Kareografi gerçekten muhteşemdi. Carvalhal'in de pür dikkat ve gerçekten keyif aldığı yüzünden belli halde şovu izlemesi de çok güzeldi. Teknik olarak çok eleştirilebilir, ki Beşiktaşlı arkadaşlar acımasızca da eleştirmektedirler, ama insanlığı 10 numara bir adam, orası kesin. (Türk'üz ve ne yazık ki şu insanlığı ön plana çıkan adamlara karşı profesyonel olamıyoruz ne yazık ki :) )

Maça gelince, maçın tamamı bir yana, son 10 dakika bşr yanaydı. Zaten maçın ilk yarısı bittiğinde "fena maç olmuyor" dereken, ikinci yarıyı seyeredince ilk yarı çok sönük kaldı. Bana göre de Selçuk süperdi, Elmander harikaydı, Semih Almeida karşısında biraz zorlandı (geçen seneyi Kartalspro'da geçiren bir adam için ise muhteşem bir sezon ve tecrübe). Beşiktaş'ta Ernst ve Sivok çok iyiydi, Toraman ikinci yarıda kendini aşıp Q7 ile birlikte o kanadı felç etti ama Fernandes çok fazla arandı. Necip için ise sanki kendi takımımın oyuncusu gibi sevdiğimi söyleyebilirim. Umarım Arsenal haberleri gerçektir, gider ve orada Wenger'in ellerinde gerçek bir maestroya döner. Burada kalırsa bundan daha fazlası olmaz ve bir modern futbol star adayını daha kaybederiz.
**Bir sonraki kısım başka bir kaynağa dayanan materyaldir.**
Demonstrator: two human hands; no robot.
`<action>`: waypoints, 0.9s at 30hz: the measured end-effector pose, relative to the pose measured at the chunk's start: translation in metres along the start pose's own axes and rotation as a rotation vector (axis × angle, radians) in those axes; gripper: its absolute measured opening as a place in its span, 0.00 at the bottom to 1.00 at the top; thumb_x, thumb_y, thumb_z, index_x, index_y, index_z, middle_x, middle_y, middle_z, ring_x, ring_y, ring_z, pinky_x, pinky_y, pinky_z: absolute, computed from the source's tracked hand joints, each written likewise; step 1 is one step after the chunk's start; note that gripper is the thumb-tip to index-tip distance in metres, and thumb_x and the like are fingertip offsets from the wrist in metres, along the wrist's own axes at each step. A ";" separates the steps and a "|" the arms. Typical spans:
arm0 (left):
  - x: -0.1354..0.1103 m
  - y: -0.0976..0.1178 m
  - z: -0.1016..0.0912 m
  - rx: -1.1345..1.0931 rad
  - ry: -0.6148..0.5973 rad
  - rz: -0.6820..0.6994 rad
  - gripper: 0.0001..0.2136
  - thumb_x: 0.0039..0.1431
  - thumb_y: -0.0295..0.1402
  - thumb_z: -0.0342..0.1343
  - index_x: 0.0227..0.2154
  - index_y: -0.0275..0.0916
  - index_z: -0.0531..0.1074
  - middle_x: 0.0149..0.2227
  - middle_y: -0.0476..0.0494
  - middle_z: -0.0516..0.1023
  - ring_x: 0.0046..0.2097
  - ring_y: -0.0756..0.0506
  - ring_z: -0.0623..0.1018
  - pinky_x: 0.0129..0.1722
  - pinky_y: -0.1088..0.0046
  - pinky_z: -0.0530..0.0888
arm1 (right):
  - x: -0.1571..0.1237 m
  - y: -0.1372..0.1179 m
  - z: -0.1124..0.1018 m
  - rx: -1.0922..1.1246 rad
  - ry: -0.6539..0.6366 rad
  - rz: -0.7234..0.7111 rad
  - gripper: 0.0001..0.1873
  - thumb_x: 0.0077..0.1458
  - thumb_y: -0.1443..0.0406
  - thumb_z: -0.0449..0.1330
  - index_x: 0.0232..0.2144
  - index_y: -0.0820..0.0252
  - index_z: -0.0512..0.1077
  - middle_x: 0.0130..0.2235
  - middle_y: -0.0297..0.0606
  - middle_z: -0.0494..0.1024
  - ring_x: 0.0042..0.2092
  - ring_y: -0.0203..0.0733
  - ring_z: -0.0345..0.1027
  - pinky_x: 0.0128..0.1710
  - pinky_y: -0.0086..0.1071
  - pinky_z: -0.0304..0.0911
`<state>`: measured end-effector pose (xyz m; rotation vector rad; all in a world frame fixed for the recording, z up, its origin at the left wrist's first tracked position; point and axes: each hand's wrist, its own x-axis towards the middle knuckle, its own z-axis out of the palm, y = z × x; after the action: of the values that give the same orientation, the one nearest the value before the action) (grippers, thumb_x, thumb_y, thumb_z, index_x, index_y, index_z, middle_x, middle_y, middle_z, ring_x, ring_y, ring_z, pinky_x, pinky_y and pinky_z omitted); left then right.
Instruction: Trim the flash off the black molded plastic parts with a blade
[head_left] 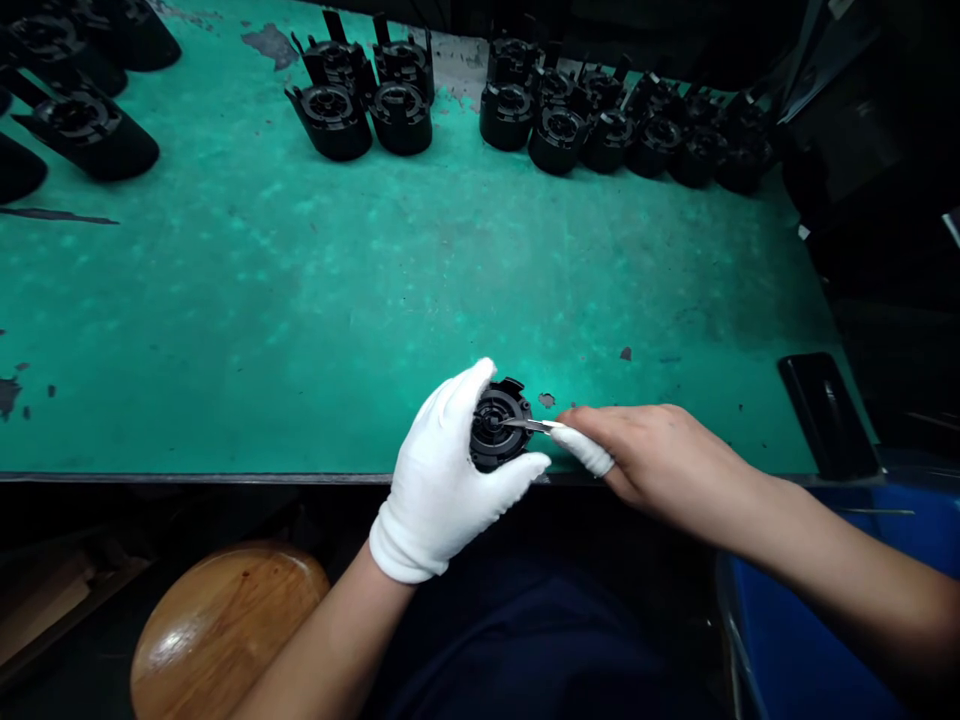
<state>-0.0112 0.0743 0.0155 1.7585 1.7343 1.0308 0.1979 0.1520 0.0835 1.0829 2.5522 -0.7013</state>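
My left hand (450,465), in a white glove, is closed around a round black plastic part (491,445) near the table's front edge. The part faces up, showing ringed inner walls and a small tab on its far rim. From the right, my right hand (611,445) pinches a slim metal blade (529,426), which looks like a craft knife; its handle is hidden in the palm. The pointed tip is over the middle of the black part; whether it touches is unclear. White wrapping covers the right thumb, and the other fingers are bare.
Several black cylindrical housings (559,135) stand in rows along the back of the green table (337,300), with more at the far left. A black phone-like object (829,415) lies near the right edge. Below are a wooden stool (225,635) and a blue bin (795,620).
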 end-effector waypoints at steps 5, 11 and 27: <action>-0.001 -0.001 0.000 0.014 0.009 0.015 0.40 0.51 0.47 0.67 0.63 0.40 0.58 0.63 0.34 0.68 0.64 0.36 0.69 0.65 0.55 0.67 | -0.006 -0.015 0.005 -0.010 -0.083 0.060 0.17 0.51 0.76 0.50 0.41 0.57 0.70 0.36 0.39 0.80 0.36 0.49 0.76 0.29 0.34 0.51; -0.001 -0.001 0.004 0.020 0.071 -0.026 0.39 0.52 0.47 0.66 0.63 0.41 0.59 0.63 0.35 0.68 0.63 0.35 0.70 0.64 0.53 0.68 | -0.008 -0.016 0.015 0.395 0.077 0.037 0.13 0.62 0.69 0.50 0.45 0.53 0.70 0.37 0.36 0.80 0.38 0.45 0.73 0.35 0.33 0.58; -0.020 0.021 0.010 -0.098 0.027 -0.135 0.50 0.53 0.45 0.66 0.70 0.41 0.40 0.72 0.32 0.47 0.72 0.35 0.52 0.70 0.51 0.54 | -0.005 0.020 0.004 0.214 0.241 -0.056 0.23 0.61 0.70 0.54 0.57 0.51 0.71 0.53 0.36 0.80 0.49 0.47 0.75 0.47 0.36 0.66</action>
<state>0.0113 0.0545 0.0224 1.5525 1.7613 1.0664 0.2166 0.1591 0.0762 1.2346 2.7682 -0.9274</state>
Hocalara gelince... Fatih Terim bana göre yine aynı hatayı yaptı, 2-1 i bulunca her derbide yaptığı gibi tek forvete dönüp sahasına çekildi ve hem baskıyı hem de beraberlik golünü yedi. Golü yedikten sonra da bu sefer Baros'u aldı, kendi kendini inkar etti. Carvalhal ise Beşiktaşlı arkadaşlarımın en net eleştirisini yine haketti ve Galatasaray'ın yorulup moral olarak da düştüğü dakikalarda bir Simao-Holosko değişikliğini düşünmedi.

Bir Galatasaraylı olarak en çok sevdiğim derbiler Beşiktaş ile olanlar. Daha popüler olan diğeri hem fazla gergin hem de taraftar, futbolcu, yönetici, başkan, hakem, Federasyon herkesin şuurunu kaybettiği maçlar şeklinde geçiyor. Bu yüzden teşekkürler Galatasarayım, teşekkürler yükdek potansiyelli güzel takım Beşiktaş...

Borges dedi ki...

Bana sorarsan Riera hamlesi doğruydu. Öncelikle forvet değil kenar oyuncusu alması belki defansif bir hamle gibi gözükebilir ama dünkü Necati'den Riera çok daha ofansif bir oyuncuydu aslında.

Dahası formsuz bir oyuncu alıp savunması fazla olmayan riera'yı alması defansif bir hamle olarak değerklendirilmemelidir. Bir ihtimal kenar savunmasını güçlendirmek ki gol de baskıdan değil olağan bir hatadan geldi.

En az Koreografi kadar Carvalhal'ın ona bakışı da güzeldi. bu hocayı sanırım bu ülkedeki taraflı tarafsız herkes seviyor.

aks111 dedi ki...

Fatih terim elmander in hem transferinde söz sahibi değildi hemde zaten sezon başlarken kafasında da hiç yoktu.adam zorla aldı formayı helal olsun :).

M.Cagdas dedi ki...

Keske Carvalhal Besiktastan kovulduktan sonra bizde yardimci antrenor falan olsa, ya da ne bileyim baska bir gorev. Aydin hakkinda ne dusunuyorsun?

M.Cagdas dedi ki...

Keske Carvalhal Besiktastan kovulduktan sonra bizde yardimci antrenor falan olsa, ya da ne bileyim baska bir gorev. Aydin hakkinda ne dusunuyorsun?